AVODAH provided exposure, experience, and support in the social service world, all within a Jewish, social justice framework. My positive experience was a major factor in my decision to pursue an MSW/MPH degree.
AVODAH is a year long service program, similar to Americorps. The experience that I gained in this program strengthened my knowledge of the field I currently work in and strengthened my commitment and passion to social justice. The friends I made while in AVODAH, have been a source of support and encouragement to me.
AVODAH is an amazing program (!) which provides Jewish individuals an experience to learn about social justice within the context of a Jewish framework. For me it was a year of meeting passionate individuals, who work towards the issues they believe in. AVODAH provides young college graduates with an experience of working with various marginalized populations. It is a year of growth and learning. It was a very important year in my life and in my growth of learning and understanding what I value and what is important for me to work towards.
I found my year with Avodah privoded an invaluable job experience, fabulous educational experience. and I found friend for life who share my values and interests.

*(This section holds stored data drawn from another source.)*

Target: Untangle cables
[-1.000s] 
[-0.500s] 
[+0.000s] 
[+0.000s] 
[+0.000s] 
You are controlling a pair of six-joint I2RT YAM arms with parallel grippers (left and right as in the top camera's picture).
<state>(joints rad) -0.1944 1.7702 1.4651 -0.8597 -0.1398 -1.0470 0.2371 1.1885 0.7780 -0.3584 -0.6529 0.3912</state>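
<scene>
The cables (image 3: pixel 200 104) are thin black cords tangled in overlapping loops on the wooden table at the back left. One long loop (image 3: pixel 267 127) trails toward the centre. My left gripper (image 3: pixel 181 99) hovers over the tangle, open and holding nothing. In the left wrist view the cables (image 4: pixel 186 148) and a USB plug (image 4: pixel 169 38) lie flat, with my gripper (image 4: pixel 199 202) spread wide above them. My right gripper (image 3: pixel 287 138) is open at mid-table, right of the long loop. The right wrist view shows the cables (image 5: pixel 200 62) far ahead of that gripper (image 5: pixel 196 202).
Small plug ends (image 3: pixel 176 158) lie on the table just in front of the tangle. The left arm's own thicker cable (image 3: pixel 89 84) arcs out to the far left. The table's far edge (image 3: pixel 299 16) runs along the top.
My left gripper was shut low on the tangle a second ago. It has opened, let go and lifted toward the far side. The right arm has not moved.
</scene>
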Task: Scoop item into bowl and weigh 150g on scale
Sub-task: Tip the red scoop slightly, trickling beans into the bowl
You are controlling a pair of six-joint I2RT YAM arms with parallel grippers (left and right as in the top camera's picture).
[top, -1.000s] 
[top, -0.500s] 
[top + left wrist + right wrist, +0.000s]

AVODAH provides young Jewish adults with a phenomenal opportunity to engage their Judaism and pursue meaningful vocation. I am truly grateful for the support and challenge that the program provides!
I am currently a Corp Member serving my year for AVODAH in Washington DC. I have been in AVODAH for about a month and a half now and am loving my work and the communal living aspect.
Avodah is an amazing program for young Jewish people just out of college. A group of 18, we live together and work on building an intentional community of people commited to social action. Each of us works in a different non-profit organization or agency around New York city (though there are other groups just like us in Chicago, New Orleans, and DC). We spend a lot of time talking about social justice and trying to connect the work we do to a broader vision of social change and tikkun olam. The program is SO well designed and comprehensive, which allows us to get right down to the important business. It's an amazing year so far!
Avodah helps young Jewish adults to do social justice work while engaging in Jewish programming. It places Jewish Corps members in non-profit placements and supports them through th progression of their work. It has a broad network, that brings speakers from all over to engage members.I have enjoyed my placement in Chicago, working with people with mental illness. Avodah has shown me how Judaism relates to my work and reinforces the importance of it. Living with 6 other girls all working at non-profits has provided opportunities for story telling and experience relating which teaches me new things every day.
I learned how to be a better "me," while helping those I served learn how to be better "them." It was truly one of the most enriching and life-changing experiences I have been blessed to have.
avodah provided me with the opportunity to live in community, explore my faith, and gain valuable experience doing hands-on social justice work. it was one of the most challenging and most rewarding years of my life.
I worked as a case manager at a homeless shelter for women with severe mental illness for a year through AVODAH.
being a participant in AVODAH transformed my life and changed the way that I look at the world. AVODAH taught me the value of social change work across the spectrum.
I had a phenomenal experience as an AVODAH corps member in New Orleans. AVODAH is training the next generation of Jewish Leaders.